Devant les difficultés à trouver suffisamment de logements, nous nous sommes tournés vers la Préfecture qui a organisé le relogement des personnes et des familles, dans le respect de leur libre choix. Elles ont librement quitté Saint-Marc. Je remercie M. Fleutiaux et ses services pour le travail accompli et pour la bonne concertation qui a permis ce dénouement.
L’accueil et l’accompagnement des migrants demeurent une tâche à accomplir. La 100e Journée internationale des Migrants et des Réfugiés, ce dimanche 19 janvier 2014, nous en rappelle l’urgence. Le message du pape François pour cette journée est lumineux. J’invite tout le monde, pas seulement les catholiques, à le lire. Fin octobre, j’ai eu l’occasion d’échanger avec le pape François sur cet accueil des migrants. Il m’a encouragé tout en en soulignant la grande difficulté. C’est en raison de cette difficulté que nous devons nous mettre ensemble pour réfléchir et pour partager nos compétences afin que les migrants soient accueillis et accompagnés, en particulier les familles avec des enfants.

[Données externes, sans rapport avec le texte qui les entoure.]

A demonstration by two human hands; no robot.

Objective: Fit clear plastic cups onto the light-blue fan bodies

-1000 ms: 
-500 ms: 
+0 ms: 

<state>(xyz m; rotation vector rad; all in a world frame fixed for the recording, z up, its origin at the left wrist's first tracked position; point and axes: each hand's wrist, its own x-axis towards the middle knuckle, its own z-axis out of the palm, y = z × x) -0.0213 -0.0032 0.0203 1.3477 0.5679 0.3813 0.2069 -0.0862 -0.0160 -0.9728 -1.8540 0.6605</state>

Sortir de la culture de l’indifférence, du rejet et de la peur
Accueillir et accompagner les migrants, cela demande que nous sortions de la culture de l’indifférence, du rejet et de la peur, et que nous entrions résolument dans une culture de la rencontre et de la solidarité, pour reprendre les expressions du pape François. Cela signifie que nous comprenions que la différence n’est pas d’abord une source de problèmes et de conflits mais une potentialité d’enrichissement mutuel.

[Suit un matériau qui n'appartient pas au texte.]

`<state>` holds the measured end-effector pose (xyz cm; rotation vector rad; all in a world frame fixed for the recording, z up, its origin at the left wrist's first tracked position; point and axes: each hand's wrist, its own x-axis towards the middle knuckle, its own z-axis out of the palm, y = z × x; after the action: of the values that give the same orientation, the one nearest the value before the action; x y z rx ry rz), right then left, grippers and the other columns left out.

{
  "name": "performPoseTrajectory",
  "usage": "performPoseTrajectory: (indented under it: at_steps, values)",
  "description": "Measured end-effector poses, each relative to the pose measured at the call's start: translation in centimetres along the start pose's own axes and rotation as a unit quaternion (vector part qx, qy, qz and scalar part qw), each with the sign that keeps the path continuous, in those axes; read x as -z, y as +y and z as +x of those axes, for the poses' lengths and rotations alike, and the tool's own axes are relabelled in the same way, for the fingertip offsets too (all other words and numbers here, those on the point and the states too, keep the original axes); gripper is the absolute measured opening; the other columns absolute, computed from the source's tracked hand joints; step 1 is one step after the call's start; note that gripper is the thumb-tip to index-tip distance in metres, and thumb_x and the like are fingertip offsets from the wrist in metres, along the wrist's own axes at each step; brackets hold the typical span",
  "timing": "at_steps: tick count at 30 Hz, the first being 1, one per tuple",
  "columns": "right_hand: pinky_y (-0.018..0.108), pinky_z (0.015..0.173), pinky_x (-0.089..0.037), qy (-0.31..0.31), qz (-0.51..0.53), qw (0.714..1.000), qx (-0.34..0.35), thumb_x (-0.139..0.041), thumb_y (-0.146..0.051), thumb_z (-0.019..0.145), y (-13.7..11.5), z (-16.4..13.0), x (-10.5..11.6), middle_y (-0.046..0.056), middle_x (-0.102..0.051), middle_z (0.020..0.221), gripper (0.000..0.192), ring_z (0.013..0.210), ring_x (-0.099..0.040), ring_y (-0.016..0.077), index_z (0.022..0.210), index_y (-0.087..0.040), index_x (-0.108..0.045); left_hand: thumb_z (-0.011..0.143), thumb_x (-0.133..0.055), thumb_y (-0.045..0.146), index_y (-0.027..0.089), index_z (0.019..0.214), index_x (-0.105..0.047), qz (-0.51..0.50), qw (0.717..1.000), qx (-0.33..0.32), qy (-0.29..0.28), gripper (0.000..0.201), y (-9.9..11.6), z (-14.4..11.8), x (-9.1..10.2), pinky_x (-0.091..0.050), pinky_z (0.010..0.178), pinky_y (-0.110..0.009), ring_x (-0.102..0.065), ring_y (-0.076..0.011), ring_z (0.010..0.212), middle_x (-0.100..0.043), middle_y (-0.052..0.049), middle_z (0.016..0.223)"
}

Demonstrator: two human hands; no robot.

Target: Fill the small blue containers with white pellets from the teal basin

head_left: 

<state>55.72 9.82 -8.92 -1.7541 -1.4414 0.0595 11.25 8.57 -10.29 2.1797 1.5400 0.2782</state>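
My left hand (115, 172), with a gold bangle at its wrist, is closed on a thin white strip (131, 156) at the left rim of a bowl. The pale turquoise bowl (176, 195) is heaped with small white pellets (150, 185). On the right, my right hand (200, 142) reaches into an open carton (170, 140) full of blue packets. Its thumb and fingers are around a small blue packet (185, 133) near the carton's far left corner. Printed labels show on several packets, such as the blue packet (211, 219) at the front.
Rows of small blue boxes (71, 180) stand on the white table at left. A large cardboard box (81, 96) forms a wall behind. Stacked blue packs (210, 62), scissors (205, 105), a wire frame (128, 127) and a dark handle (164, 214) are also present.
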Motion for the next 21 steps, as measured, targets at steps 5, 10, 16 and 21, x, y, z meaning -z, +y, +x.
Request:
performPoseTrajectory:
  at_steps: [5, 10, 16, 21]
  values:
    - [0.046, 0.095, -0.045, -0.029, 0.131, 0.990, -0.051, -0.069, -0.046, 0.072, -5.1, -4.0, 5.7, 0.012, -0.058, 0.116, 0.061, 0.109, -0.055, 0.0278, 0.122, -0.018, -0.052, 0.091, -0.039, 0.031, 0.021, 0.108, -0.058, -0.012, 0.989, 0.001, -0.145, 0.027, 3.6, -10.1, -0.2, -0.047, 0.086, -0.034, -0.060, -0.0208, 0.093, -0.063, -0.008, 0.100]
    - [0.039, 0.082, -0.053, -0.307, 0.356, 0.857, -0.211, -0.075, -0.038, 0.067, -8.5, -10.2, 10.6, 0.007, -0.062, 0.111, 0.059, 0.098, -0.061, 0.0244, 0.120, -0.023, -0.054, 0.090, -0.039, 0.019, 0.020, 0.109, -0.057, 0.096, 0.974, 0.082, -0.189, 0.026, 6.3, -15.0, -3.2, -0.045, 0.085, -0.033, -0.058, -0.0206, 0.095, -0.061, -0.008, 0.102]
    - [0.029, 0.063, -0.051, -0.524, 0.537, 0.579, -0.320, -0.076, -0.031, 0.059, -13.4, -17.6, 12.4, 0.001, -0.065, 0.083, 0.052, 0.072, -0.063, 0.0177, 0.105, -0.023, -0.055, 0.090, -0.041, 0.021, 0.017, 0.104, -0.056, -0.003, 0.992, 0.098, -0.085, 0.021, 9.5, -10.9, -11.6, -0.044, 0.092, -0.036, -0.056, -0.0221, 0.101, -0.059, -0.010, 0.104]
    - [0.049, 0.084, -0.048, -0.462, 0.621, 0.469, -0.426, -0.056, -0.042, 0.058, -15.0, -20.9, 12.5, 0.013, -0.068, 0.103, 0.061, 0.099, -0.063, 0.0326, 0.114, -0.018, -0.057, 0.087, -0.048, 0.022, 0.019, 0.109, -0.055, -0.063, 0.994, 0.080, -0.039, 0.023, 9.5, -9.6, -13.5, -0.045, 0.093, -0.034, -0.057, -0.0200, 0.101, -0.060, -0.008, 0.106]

Cela exige que nous soyons dans une attitude d’accueil lucide et réfléchi au niveau local et dans une attitude de respect bienveillant, de telle sorte que la différence soit source de paix. Cela suppose que nous ne cédions pas aux préjugés ni aux jugements hâtifs et simplistes. Même si toute faute doit être sanctionnée et tout fautif, y compris les mafieux que sont des passeurs, inviter à se corriger. Cela suppose aussi que nous soyons convaincus que tout être humain, quelles que soient sa culture, sa race, sa religion, est capable d’avoir un cœur bon et attentif, un cœur accueillant et ouvert à l’autre, un cœur fraternel et pacifique. N’attendons pas que l’autre soit bon pour être bons !
Par les migrations, les cultures et les religions se rencontrent dans la proximité
Les vecteurs de communication nous présentent la culture ou la religion étrangère de telle sorte que celles-ci restent extérieures à nos vies, à nos familles et à nos communes ; chacun peut s’y intéresser comme une curiosité ou comme un objet d’étude. Aujourd’hui, la culture et la religion étrangères s’offrent à nous par le visage en chair et en os d’hommes et de femmes, d’enfants et de jeunes, qui sont à nos côtés et qui sont bien souvent dans une situation de précarité : ils sont ici, avec l’espérance brisée d’un monde meilleur pour eux et pour leurs enfants.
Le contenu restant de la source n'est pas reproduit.